Pubertät und Familienhorror bilden die Kernthemen in dem Debüt der finnischen Regisseurin Hanna Bergholm. Ihr Mystery Horror punktet vor allem in den ruhigen Momenten, bevor er in der zweiten Hälfte die eher konventionellen Flügel ausbreitet.
Die 12jährige Kunstturnerin Tinja (Siiri Solalinna) lebt in einer scheinbar harmonischen Familie, was die Mutter via Video-Blog in den Sozialen Medien zu verkaufen versucht.
Als das Mädchen eines Tages ein ominöses Ei im Wald findet, brütet sie es daheim aus, woraufhin ein vogelartiger Hybrid entschlüpft.

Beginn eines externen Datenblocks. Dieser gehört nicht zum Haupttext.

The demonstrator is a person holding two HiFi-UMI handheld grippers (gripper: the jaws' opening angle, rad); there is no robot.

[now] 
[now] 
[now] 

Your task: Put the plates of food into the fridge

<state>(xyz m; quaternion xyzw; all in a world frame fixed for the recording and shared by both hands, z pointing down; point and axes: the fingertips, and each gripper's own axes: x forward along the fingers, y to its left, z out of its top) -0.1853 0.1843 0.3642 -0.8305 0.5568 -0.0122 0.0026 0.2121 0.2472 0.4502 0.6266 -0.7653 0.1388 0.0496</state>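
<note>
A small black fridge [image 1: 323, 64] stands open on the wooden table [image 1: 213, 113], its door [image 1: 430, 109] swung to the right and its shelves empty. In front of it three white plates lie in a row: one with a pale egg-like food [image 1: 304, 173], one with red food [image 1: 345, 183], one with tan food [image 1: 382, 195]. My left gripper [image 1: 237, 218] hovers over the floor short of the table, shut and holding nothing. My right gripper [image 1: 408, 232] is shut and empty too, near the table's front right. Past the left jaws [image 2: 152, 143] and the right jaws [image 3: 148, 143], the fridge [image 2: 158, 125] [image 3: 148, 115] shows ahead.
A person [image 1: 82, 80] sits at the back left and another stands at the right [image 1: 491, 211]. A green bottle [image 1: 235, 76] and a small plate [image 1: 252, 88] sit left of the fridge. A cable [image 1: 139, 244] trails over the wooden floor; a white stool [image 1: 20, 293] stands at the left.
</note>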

Und der folgt nicht nur hehren Absichten…
Eine auffällige Besonderheit ist dieser Mischvogel, der via Animatronik und nicht etwa per CGI in Szene gesetzt ist. Er erinnert ein wenig an eine Mischung aus Muppets und den frühen Werken von Peter Jackson und wäre als Hauptbestandteil eines Kurzfilms wahrscheinlich schon zum Kult avanciert. Gerade die anfänglichen Begegnungen zwischen Tinja und der Kreatur beinhalten ein paar starke Momente, die zwischen Harmonie und Abscheu genau die richtige Balance aufweisen.

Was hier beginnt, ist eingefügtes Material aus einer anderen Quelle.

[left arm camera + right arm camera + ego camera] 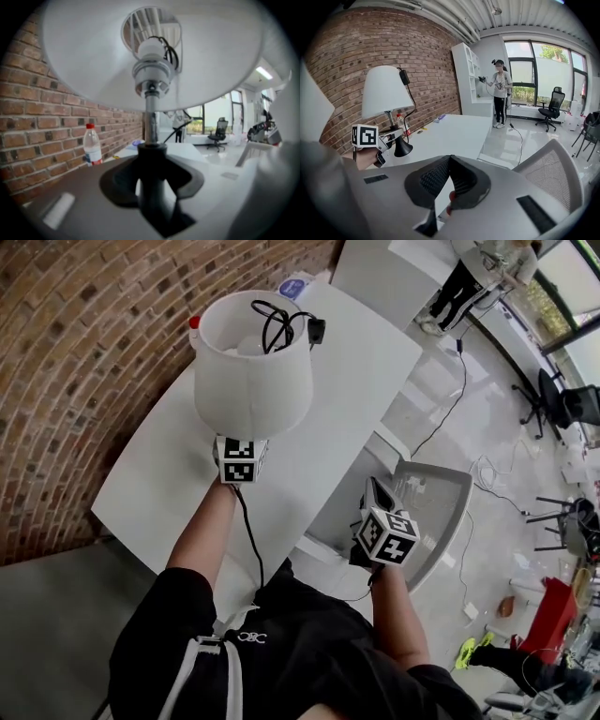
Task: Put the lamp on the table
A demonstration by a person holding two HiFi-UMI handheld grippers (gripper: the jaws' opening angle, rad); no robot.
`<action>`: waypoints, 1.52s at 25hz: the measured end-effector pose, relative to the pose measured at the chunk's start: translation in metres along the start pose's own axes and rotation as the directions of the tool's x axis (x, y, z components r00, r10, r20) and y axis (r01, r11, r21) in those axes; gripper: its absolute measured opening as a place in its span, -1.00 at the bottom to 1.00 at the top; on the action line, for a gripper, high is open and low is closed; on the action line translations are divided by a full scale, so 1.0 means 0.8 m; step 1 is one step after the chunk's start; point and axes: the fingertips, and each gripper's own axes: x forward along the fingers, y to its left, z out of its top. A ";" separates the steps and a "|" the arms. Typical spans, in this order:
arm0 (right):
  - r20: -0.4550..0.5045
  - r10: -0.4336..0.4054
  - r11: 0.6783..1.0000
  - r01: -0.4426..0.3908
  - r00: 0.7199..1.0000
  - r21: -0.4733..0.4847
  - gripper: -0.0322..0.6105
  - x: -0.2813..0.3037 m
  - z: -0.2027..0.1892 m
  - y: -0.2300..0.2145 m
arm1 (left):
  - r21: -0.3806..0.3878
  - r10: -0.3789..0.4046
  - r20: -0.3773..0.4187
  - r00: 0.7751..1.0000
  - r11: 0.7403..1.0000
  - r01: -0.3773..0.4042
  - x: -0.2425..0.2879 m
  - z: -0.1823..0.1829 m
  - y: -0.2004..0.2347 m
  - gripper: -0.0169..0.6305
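The lamp [251, 362] has a white shade, a chrome stem [150, 122] and a black cone base [402, 147]. My left gripper [240, 448] is shut on its black neck just above the base and holds it upright over the near left part of the white table [356, 371]. The base is at or just over the tabletop; I cannot tell if it touches. The lamp's black cord [281, 324] lies bundled in the top of the shade. My right gripper [380, 498] hangs off the table's right edge, above a chair, jaws shut and empty.
A plastic bottle [92, 145] with a red cap stands by the brick wall behind the lamp. A grey mesh chair [436, 512] sits at the table's right side. A person [499, 93] stands far off by the windows. Small items lie at the table's far end.
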 end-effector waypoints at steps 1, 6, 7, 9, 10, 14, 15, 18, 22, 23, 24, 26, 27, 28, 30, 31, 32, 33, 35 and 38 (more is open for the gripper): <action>-0.009 -0.004 1.000 0.004 1.000 -0.003 -0.93 0.007 -0.001 0.000 | 0.007 0.001 0.004 1.000 1.000 -0.001 0.010 -0.002 0.007 -0.50; -0.054 -0.022 1.000 0.021 0.998 -0.019 -0.93 0.036 -0.011 -0.002 | 0.033 0.018 0.022 1.000 0.999 -0.019 0.052 -0.006 0.046 -0.50; -0.063 -0.025 0.999 0.024 0.998 -0.025 -0.93 0.041 -0.013 -0.003 | 0.034 0.021 0.028 0.999 0.999 -0.022 0.060 -0.008 0.053 -0.51; -0.074 -0.034 0.999 0.031 0.997 -0.041 -0.93 0.050 -0.016 -0.005 | 0.033 0.028 0.041 0.999 0.999 -0.029 0.075 -0.010 0.066 -0.51; -0.075 -0.039 0.998 0.035 0.996 -0.049 -0.93 0.055 -0.017 -0.006 | 0.032 0.031 0.047 0.998 0.999 -0.033 0.083 -0.012 0.072 -0.51; -0.077 -0.050 0.997 0.045 0.996 -0.069 -0.93 0.071 -0.017 -0.009 | 0.031 0.045 0.057 0.997 0.998 -0.047 0.116 -0.028 0.092 -0.50; -0.081 -0.050 0.996 0.044 0.995 -0.073 -0.93 0.072 -0.018 -0.009 | 0.030 0.051 0.058 0.997 0.998 -0.053 0.122 -0.032 0.095 -0.51; -0.095 -0.058 0.995 0.050 0.994 -0.085 -0.93 0.075 -0.022 -0.017 | 0.023 0.068 0.067 0.995 0.997 -0.069 0.139 -0.042 0.099 -0.51; -0.100 -0.082 0.994 0.073 0.992 -0.082 -0.93 0.080 -0.027 -0.029 | 0.002 0.045 0.079 0.996 0.999 -0.046 0.158 -0.054 0.093 -0.50; -0.102 -0.084 0.994 0.076 0.991 -0.080 -0.93 0.080 -0.028 -0.030 | -0.002 0.042 0.075 0.996 0.999 -0.042 0.159 -0.056 0.091 -0.50; -0.105 -0.085 0.994 0.077 0.991 -0.076 -0.93 0.080 -0.030 -0.031 | -0.002 0.040 0.075 0.996 0.999 -0.040 0.158 -0.057 0.088 -0.50; -0.108 -0.082 0.995 0.075 0.991 -0.070 -0.93 0.083 -0.031 -0.030 | 0.006 0.034 0.084 0.996 0.999 -0.034 0.159 -0.062 0.085 -0.50; -0.107 -0.080 0.995 0.073 0.991 -0.069 -0.93 0.085 -0.031 -0.029 | 0.012 0.029 0.087 0.996 0.999 -0.030 0.161 -0.065 0.084 -0.50; -0.105 -0.078 0.995 0.071 0.991 -0.069 -0.93 0.087 -0.030 -0.027 | 0.017 0.024 0.089 0.996 1.000 -0.026 0.163 -0.068 0.084 -0.50; -0.100 -0.073 0.995 0.066 0.992 -0.073 -0.93 0.090 -0.029 -0.021 | 0.019 0.023 0.088 0.996 1.000 -0.024 0.161 -0.067 0.084 -0.50; -0.100 -0.071 0.995 0.064 0.992 -0.074 -0.93 0.090 -0.029 -0.018 | 0.019 0.024 0.086 0.996 0.999 -0.026 0.159 -0.065 0.084 -0.50; -0.101 -0.067 0.995 0.060 0.993 -0.075 -0.93 0.090 -0.030 -0.015 | 0.020 0.025 0.084 0.996 0.999 -0.027 0.158 -0.063 0.085 -0.50; -0.103 -0.064 0.996 0.057 0.993 -0.074 -0.93 0.090 -0.031 -0.013 | 0.022 0.027 0.083 0.996 0.999 -0.029 0.158 -0.063 0.085 -0.50; -0.105 -0.062 0.996 0.054 0.993 -0.072 -0.93 0.089 -0.033 -0.009 | 0.026 0.031 0.081 0.996 0.999 -0.034 0.159 -0.063 0.086 -0.49; -0.099 -0.066 0.996 0.060 0.993 -0.063 -0.93 0.082 -0.033 -0.007 | 0.047 0.048 0.049 0.998 0.998 -0.050 0.160 -0.070 0.086 -0.48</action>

Die überdeutliche Kritik gegenüber der glatt gebügelten Fassade von Infaulenzern steckt indes voller Klischees und lässt erst gar keine ambivalenten Tendenzen zu. Die sterile Wohnungseinrichtung mit penetranten Blumentapeten zählt ebenso dazu wie der betont passiv eingestellte Vater, der nervige Bruder und die überehrgeizige Mutter, die als Hochleistungssportlerin einst scheiterte und ihre Ziele nun in Form ihrer Tochter noch zu erfüllen versucht. Kein Wunder, dass ein Kind in der Pubertät hier etwas auf psychologischer Ebene auszubrüten hat.

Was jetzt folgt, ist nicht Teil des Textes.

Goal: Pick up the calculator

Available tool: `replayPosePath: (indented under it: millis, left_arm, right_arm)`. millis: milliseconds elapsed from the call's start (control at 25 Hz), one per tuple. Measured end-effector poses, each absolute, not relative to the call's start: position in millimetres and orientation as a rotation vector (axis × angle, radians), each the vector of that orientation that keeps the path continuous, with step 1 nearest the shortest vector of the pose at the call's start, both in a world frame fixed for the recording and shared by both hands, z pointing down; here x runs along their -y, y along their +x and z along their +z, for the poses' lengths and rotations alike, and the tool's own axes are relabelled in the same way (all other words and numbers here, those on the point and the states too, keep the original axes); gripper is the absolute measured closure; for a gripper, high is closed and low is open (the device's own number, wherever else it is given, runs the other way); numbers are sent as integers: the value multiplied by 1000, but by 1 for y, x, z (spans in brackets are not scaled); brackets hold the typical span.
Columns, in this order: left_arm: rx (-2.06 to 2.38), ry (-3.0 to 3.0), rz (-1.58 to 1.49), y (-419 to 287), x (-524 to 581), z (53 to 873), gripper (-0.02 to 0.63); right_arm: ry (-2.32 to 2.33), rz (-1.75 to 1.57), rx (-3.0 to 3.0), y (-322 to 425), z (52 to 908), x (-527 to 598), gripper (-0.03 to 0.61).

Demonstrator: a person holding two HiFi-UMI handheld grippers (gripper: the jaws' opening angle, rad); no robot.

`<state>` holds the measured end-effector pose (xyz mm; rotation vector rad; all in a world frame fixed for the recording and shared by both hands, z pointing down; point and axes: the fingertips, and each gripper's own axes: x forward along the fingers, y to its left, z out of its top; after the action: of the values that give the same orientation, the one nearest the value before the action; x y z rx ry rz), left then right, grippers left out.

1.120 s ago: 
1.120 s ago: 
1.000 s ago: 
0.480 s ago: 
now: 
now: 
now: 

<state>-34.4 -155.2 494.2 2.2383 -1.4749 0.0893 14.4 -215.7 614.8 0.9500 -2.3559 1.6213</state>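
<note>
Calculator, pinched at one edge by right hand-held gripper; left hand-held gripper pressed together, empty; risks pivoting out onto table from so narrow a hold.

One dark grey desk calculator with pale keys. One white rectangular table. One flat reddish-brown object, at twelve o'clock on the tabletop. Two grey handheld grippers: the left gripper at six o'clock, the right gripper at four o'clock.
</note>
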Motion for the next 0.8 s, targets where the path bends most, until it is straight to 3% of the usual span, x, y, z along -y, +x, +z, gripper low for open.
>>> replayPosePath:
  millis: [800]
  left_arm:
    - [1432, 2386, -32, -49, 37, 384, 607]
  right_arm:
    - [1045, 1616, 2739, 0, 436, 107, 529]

Dass Regisseurin Bergholm einige Szenen aus „Final Destination 5“ sehr genau studiert haben muss, ist bei der Inszenierung einiger akrobatischer Einlagen an Reck und Barren unübersehbar, denn man erwartet jederzeit so etwas wie einen Unfall oder zumindest einen missratenen Abgang, was die unheilvolle Atmosphäre für einige Zeit verstärkt.
Demgegenüber ist die Welt außerhalb der Sporthalle jedoch recht überschaubar ausgefallen und mal abgesehen von zwei weiteren Figuren aus Tinjas Umfeld ereignet sich über weite Strecken nicht allzu viel, zumal die bedrohlichen Aspekte für eine Weile in den Hintergrund geraten.
Neben einigen Momenten in Richtung Body Horror sind nicht allzu viele Gewalteinlagen mitzunehmen und auch direkte Konfrontationen werden mehrheitlich ausgeblendet. Zwar steigt die Spannungskurve während des Showdowns ein wenig an, doch aufgrund vorhersehbarer Ereignisse liefert das Finale nicht die eventuell zu erwartende Pointe.
Die soliden Mimen, allen voran Siiri Solalinna und das souveräne Handwerk täuschen insgesamt nicht darüber hinweg, dass dem Stoff spätestens ab der Mitte die Ideen ausgehen und nach überraschend gelungenen Ansätzen doch nur ein leicht überdurchschnittlicher, weil eigenwillig bizarrer Genrebeitrag übrig bleibt.